== Supplied information

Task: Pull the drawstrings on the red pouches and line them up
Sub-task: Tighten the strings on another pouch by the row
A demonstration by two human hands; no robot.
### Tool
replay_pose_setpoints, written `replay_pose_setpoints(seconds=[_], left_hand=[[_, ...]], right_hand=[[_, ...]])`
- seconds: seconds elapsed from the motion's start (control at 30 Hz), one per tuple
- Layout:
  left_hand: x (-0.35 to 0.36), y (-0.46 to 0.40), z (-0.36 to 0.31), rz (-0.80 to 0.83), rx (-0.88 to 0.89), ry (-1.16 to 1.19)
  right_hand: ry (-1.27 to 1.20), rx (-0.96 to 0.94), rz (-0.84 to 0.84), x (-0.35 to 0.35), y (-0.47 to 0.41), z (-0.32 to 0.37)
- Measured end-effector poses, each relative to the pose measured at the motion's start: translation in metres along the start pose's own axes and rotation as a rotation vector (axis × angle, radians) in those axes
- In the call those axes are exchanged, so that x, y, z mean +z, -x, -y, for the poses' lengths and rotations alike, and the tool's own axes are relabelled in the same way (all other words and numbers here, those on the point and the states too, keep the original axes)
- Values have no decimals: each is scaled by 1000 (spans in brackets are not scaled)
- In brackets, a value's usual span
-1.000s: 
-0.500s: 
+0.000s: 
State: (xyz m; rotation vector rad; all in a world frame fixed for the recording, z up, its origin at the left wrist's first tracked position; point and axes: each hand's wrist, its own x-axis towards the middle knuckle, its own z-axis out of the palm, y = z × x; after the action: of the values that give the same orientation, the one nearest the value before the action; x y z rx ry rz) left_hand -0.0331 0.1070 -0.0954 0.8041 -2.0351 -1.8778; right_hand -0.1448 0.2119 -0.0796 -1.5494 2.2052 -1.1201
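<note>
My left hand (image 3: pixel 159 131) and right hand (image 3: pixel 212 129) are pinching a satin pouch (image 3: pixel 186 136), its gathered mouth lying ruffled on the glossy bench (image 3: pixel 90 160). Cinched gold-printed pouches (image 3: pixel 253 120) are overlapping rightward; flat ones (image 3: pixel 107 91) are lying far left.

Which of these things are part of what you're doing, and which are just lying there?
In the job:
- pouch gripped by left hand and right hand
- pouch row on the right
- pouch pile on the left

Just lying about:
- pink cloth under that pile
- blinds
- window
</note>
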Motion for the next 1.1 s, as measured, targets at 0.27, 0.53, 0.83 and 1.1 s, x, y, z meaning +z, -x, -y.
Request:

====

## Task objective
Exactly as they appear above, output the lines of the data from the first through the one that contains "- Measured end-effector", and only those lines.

## Task response
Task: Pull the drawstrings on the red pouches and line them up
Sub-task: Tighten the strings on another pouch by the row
A demonstration by two human hands; no robot.
### Tool
replay_pose_setpoints, written `replay_pose_setpoints(seconds=[_], left_hand=[[_, ...]], right_hand=[[_, ...]])`
- seconds: seconds elapsed from the motion's start (control at 30 Hz), one per tuple
- Layout:
  left_hand: x (-0.35 to 0.36), y (-0.46 to 0.40), z (-0.36 to 0.31), rz (-0.80 to 0.83), rx (-0.88 to 0.89), ry (-1.16 to 1.19)
  right_hand: ry (-1.27 to 1.20), rx (-0.96 to 0.94), rz (-0.84 to 0.84), x (-0.35 to 0.35), y (-0.47 to 0.41), z (-0.32 to 0.37)
- Measured end-effector poses, each relative to the pose measured at the motion's start: translation in metres along the start pose's own axes and rotation as a rotation vector (axis × angle, radians) in those axes

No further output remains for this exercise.